• **What you should do**
Each word in the data below should be copied exactly; the images should not.

• **Information shown**
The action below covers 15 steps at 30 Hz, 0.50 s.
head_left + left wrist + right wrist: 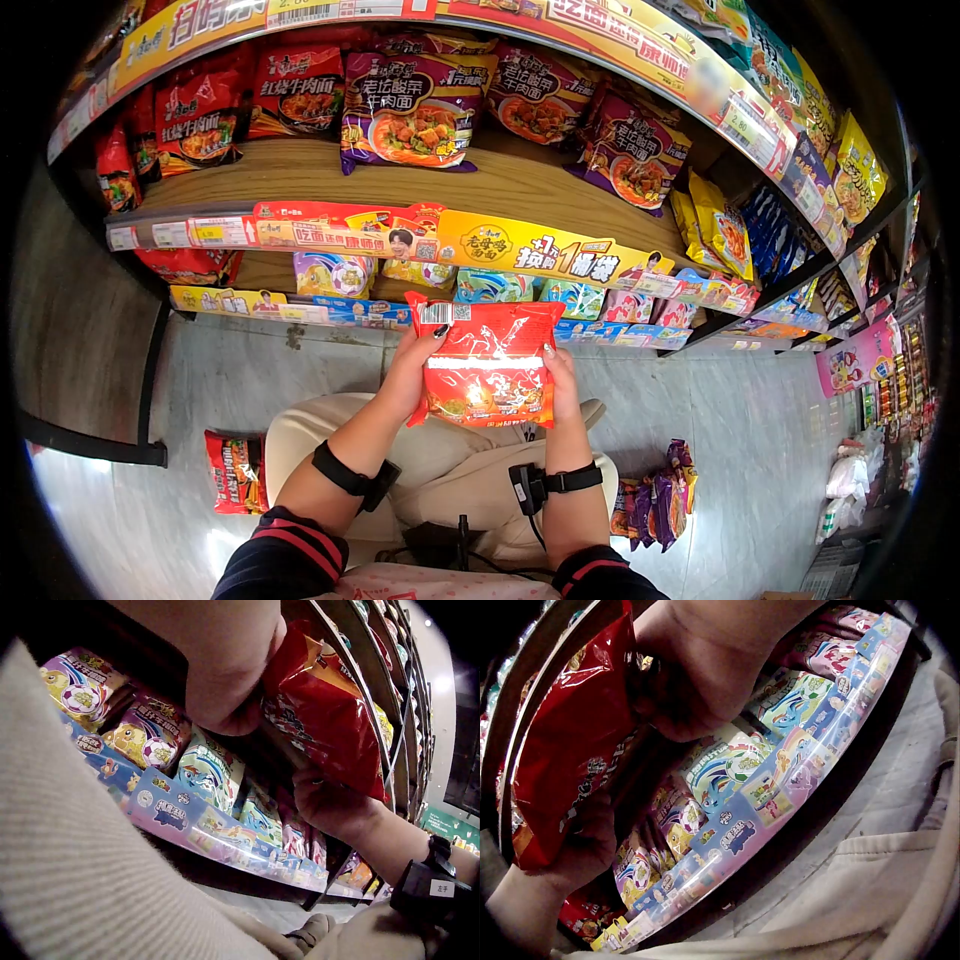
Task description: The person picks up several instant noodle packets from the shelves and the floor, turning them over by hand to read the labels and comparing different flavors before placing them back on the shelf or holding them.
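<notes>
A red packet of instant noodles [488,365] is held between both hands over the person's lap, its back with a barcode facing up. My left hand [404,370] grips the packet's left edge, thumb on top near the barcode corner. At the opposite edge, my right hand [562,380] holds it with the thumb along the side. The fingers under the packet are hidden in the head view. In the left wrist view the red packet [322,720] is tilted between the hands; the right wrist view also shows the packet [577,742], near the shelf.
Ahead, a wooden shelf [270,172] carries red and purple noodle packets [415,110], with price strips along its edge. Snack bags [210,776] fill the lower shelf. On the floor lie a red noodle packet [235,472] at left and several purple packets [660,505] at right.
</notes>
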Available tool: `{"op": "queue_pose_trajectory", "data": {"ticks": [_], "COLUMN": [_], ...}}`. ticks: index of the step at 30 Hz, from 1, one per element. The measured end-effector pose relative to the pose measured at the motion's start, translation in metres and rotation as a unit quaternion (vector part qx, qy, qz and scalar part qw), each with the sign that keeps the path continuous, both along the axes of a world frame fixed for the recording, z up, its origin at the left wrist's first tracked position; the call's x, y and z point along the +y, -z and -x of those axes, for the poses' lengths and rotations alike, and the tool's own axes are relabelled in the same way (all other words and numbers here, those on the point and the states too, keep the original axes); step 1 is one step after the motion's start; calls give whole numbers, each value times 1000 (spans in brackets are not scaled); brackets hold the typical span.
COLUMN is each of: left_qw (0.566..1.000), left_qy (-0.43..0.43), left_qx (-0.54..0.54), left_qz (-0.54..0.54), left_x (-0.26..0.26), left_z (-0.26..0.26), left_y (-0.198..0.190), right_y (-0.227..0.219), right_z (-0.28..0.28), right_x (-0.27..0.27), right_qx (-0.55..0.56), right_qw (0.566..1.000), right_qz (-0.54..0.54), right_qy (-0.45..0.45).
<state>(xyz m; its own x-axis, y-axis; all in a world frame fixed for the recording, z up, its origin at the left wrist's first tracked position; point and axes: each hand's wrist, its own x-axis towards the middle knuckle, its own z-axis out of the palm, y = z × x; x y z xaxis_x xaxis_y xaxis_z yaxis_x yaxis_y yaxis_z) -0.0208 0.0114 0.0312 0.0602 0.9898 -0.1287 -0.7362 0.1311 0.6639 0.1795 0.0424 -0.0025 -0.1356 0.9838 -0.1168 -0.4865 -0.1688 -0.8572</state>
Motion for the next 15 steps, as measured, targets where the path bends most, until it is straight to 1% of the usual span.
{"op": "queue_pose_trajectory", "data": {"ticks": [15], "left_qw": [1000], "left_qy": [7], "left_qx": [-6], "left_qz": [4], "left_x": [1], "left_z": [1], "left_y": [1], "right_y": [-6], "right_z": [2], "right_x": [-2], "right_qx": [3], "right_qw": [1000], "right_qz": [4], "right_qy": [-7]}}
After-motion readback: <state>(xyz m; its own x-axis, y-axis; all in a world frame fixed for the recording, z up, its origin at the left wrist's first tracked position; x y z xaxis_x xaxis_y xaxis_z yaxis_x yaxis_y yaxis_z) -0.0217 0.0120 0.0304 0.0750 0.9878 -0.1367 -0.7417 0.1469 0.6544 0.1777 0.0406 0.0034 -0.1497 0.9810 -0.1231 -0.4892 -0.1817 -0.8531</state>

• **Worked solution**
The action below covers 15 steps at 30 Hz, 0.50 s.
head_left + left wrist + right wrist: 
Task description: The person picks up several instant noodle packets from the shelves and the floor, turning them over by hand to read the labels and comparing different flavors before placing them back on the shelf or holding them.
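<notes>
A red packet of instant noodles [488,365] is held between both hands over the person's lap, its back with a barcode facing up. My left hand [404,370] grips the packet's left edge, thumb on top near the barcode corner. At the opposite edge, my right hand [562,380] holds it with the thumb along the side. The fingers under the packet are hidden in the head view. In the left wrist view the red packet [322,720] is tilted between the hands; the right wrist view also shows the packet [577,742], near the shelf.
Ahead, a wooden shelf [270,172] carries red and purple noodle packets [415,110], with price strips along its edge. Snack bags [210,776] fill the lower shelf. On the floor lie a red noodle packet [235,472] at left and several purple packets [660,505] at right.
</notes>
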Available tool: `{"op": "queue_pose_trajectory", "data": {"ticks": [_], "COLUMN": [_], ...}}`. ticks: index of the step at 30 Hz, from 1, one per element. The measured end-effector pose relative to the pose measured at the motion's start, translation in metres and rotation as a unit quaternion (vector part qx, qy, qz and scalar part qw), each with the sign that keeps the path continuous, both along the axes of a world frame fixed for the recording, z up, its origin at the left wrist's first tracked position; the call's x, y and z point along the +y, -z and -x of those axes, for the poses' lengths and rotations alike, and the tool's own axes are relabelled in the same way (all other words and numbers here, those on the point and the states too, keep the original axes); step 1 is one step after the motion's start; calls give whole numbers, each value times 1000 (spans in brackets are not scaled); brackets hold the typical span.
COLUMN is each of: left_qw (0.566..1.000), left_qy (-0.43..0.43), left_qx (-0.54..0.54), left_qz (-0.54..0.54), left_x (-0.26..0.26), left_z (-0.26..0.26), left_y (-0.198..0.190), right_y (-0.227..0.219), right_z (-0.28..0.28), right_x (-0.27..0.27), right_qx (-0.55..0.56), right_qw (0.566..1.000), right_qz (-0.54..0.54), right_qy (-0.45..0.45).
<state>(xyz m; its own x-axis, y-axis; all in a world frame fixed for the recording, z up, its origin at the left wrist's first tracked position; point and axes: each hand's wrist, its own x-axis towards the middle knuckle, its own z-axis out of the palm, y = z × x; x y z xaxis_x xaxis_y xaxis_z yaxis_x yaxis_y yaxis_z) -0.0208 0.0114 0.0312 0.0602 0.9898 -0.1287 -0.7362 0.1311 0.6639 0.1795 0.0424 -0.0025 -0.1356 0.9838 -0.1168 -0.4865 -0.1688 -0.8572</state>
Motion for the next 15 steps, as measured, targets where the path bends most, until it is straight to 1% of the usual span.
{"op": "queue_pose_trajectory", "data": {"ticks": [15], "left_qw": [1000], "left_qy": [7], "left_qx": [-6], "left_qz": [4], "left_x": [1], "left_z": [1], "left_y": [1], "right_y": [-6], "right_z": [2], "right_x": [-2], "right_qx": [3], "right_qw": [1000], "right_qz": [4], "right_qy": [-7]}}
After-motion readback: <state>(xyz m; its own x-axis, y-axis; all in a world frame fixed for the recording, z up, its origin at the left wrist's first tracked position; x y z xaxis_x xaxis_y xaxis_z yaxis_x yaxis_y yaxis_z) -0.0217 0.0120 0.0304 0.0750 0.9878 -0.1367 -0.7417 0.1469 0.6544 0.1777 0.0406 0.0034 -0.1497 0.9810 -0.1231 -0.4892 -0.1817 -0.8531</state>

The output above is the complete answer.